A l’heure où le combat pour l’ « exception culturelle » est loin d’être gagné, voilà qu’une de nos plus éminentes  ambassadrices  de la danse est sommée de mettre la clé sous la porte.

La mairie de Bagnolet se trouve confrontée à un grave problème en effet. Virer la compagnie de danse fondée par la danseuse Etoile pour faire de la place aux enfants de l’école d’à côté qui sont à l’étroit, ou bien se faire taper sur les doigts par les parents d’élèves, peu sensibles apparemment à cette offre artistique exceptionnelle  mise à la portée des habitants de la ville de  Seine-Saint-Denis. Une polémique se développe même contre Marie-Claude Pietragalla, accusée de profiter d’une situation de privilégiée. Ce à quoi elle répond avec pertinence : « Nous sommes tous collectivement engagés dans un processus où la place des artistes dans la cité n’est jamais acquise. Je demande donc aux pouvoirs publics de prendre leurs responsabilités et de permettre non seulement aux enfants de bénéficier d’une école digne de ce nom mais également à une entreprise culturelle de vivre à Bagnolet en Seine-Saint-Denis».

En effet, est ce que les pouvoirs publics ont conscience que si nos enfants ont besoin d’apprendre à lire écrire et compter, ce qui  du reste n’est pas toujours bien le cas dans toutes les écoles, ils ont besoin aussi de développer leur sens artistique ? Ce que l’école leur donne encore moins souvent. La chance de bénéficier de la présence d’une entreprise culturelle conduite par une femme dont le talent est unanimement reconnu, ne saute aux yeux de personne ?

Si madame Pietragalla, la grande danseuse qui fait la fierté de notre pays, a elle-même autant de difficulté à s’implanter dans une commune de la couronne parisienne, on imagine comment sont traités les anonymes parfois très talentueux, mais ne possédant pas la célébrité, désireux de faire partager au plus grand nombre leur passion artistique.

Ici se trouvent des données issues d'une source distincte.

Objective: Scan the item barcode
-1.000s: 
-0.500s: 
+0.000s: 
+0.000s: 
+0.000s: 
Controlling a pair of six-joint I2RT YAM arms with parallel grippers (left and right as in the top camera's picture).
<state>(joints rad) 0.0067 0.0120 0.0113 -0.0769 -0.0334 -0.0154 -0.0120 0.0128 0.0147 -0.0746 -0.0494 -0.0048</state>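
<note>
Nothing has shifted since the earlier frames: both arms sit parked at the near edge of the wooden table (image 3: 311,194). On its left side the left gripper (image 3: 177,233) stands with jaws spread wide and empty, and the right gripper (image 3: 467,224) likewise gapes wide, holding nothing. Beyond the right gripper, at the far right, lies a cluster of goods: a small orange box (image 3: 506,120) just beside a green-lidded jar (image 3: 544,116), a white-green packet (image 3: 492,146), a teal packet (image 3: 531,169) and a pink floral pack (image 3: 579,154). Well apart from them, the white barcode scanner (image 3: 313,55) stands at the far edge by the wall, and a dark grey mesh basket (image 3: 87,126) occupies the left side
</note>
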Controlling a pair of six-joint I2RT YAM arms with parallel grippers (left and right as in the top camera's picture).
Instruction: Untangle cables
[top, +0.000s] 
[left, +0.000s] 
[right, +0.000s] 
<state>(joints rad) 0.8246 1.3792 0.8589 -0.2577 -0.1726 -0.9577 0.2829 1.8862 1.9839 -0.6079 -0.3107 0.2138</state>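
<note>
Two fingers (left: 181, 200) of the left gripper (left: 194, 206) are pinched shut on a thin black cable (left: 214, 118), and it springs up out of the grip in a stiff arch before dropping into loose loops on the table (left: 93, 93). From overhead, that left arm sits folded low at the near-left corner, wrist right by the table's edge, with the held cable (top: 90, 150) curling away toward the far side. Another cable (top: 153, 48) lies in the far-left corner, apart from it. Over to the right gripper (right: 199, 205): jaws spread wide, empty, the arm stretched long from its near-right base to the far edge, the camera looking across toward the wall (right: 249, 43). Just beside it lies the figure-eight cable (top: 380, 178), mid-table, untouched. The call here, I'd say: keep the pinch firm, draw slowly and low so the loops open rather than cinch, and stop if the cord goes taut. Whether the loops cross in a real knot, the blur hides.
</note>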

Voilà ce que vivent de nombreux artistes, une situation dont le ridicule tragique  témoigne d’une tendance au suicide culturel de notre pays. Les DRAC ne s’intéressant qu’aux grands temples de la culture officielle érigés par l’état, CDN, CAC…qui ont aussi leur utilité, et regardant avec méfiance toutes initiatives qui sortent de ce champ balisé.

Voilà encore un dossier que devrait ouvrir notre ministre de la culture, mais qui concerne aussi les élus des collectivités territoriales.